> _Provided material_
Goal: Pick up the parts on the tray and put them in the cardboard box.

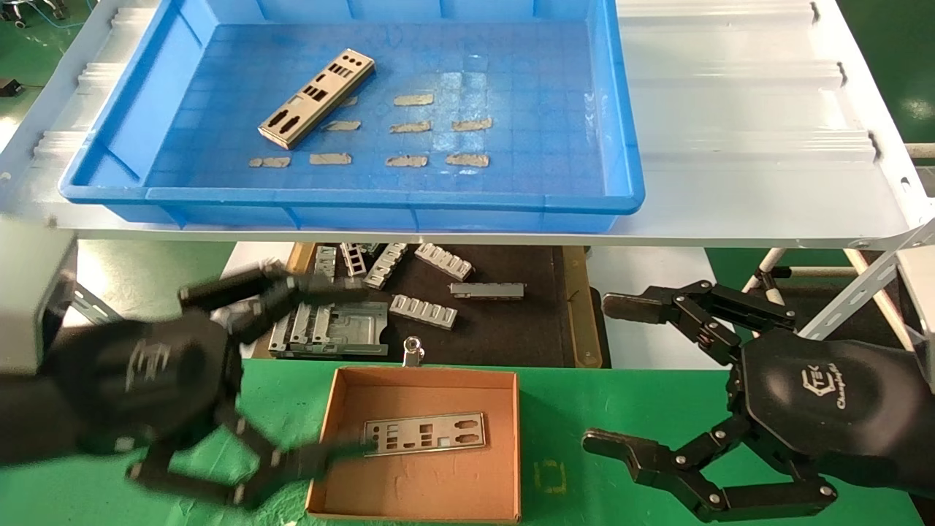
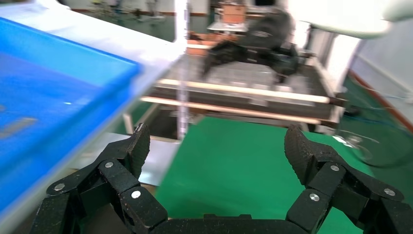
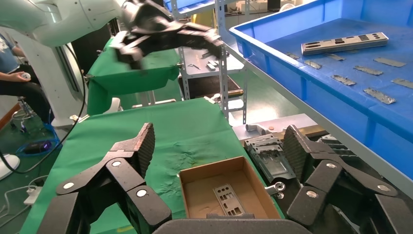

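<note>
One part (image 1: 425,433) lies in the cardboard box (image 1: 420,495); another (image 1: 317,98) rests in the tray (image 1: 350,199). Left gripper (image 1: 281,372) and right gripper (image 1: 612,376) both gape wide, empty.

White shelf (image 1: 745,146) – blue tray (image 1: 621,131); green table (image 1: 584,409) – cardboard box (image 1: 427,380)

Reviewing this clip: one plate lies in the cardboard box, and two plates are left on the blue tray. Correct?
Not quite. The head view shows only one plate left on the blue tray; the rest there are tan tape strips. One plate does lie in the cardboard box.
</note>
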You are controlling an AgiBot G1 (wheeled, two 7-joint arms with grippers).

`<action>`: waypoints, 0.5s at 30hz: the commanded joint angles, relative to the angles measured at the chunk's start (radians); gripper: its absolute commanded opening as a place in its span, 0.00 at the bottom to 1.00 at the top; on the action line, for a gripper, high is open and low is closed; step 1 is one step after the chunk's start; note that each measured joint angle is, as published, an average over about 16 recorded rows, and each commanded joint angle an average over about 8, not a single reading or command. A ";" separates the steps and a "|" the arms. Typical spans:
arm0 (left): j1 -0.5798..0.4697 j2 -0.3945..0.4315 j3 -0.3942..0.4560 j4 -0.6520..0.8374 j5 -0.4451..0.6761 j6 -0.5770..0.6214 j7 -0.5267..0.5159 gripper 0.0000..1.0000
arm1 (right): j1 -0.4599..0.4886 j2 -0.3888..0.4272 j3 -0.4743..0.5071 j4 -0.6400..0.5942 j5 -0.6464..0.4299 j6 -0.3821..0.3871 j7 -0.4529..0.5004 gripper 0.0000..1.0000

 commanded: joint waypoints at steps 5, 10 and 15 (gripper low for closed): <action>-0.088 0.044 0.010 0.079 0.058 -0.081 -0.011 1.00 | 0.000 0.000 0.000 0.000 0.000 0.000 0.000 0.00; -0.211 0.106 0.047 0.207 0.155 -0.154 -0.017 1.00 | 0.000 0.000 0.000 0.000 0.000 0.000 0.000 0.00; -0.331 0.171 0.086 0.363 0.243 -0.196 -0.006 1.00 | 0.000 0.000 0.000 0.000 0.000 0.000 0.000 0.00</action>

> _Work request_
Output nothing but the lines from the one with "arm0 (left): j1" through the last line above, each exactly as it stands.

> _Finished exercise_
arm0 (left): j1 -0.5798..0.4697 j2 -0.3945..0.4315 j3 -0.3942..0.4560 j4 -0.6520..0.8374 j5 -0.4451..0.6761 j6 -0.5770..0.6214 j7 -0.5267..0.5159 gripper 0.0000..1.0000
arm1 (right): j1 -0.4599..0.4886 j2 -0.3888..0.4272 j3 -0.4743..0.5071 j4 -0.6400..0.5942 j5 -0.6464..0.4299 j6 -0.3821..0.3871 j7 -0.4529..0.5004 gripper 0.0000..1.0000

 commanded: joint waypoints at steps 5, 10 and 15 (gripper low for closed): <action>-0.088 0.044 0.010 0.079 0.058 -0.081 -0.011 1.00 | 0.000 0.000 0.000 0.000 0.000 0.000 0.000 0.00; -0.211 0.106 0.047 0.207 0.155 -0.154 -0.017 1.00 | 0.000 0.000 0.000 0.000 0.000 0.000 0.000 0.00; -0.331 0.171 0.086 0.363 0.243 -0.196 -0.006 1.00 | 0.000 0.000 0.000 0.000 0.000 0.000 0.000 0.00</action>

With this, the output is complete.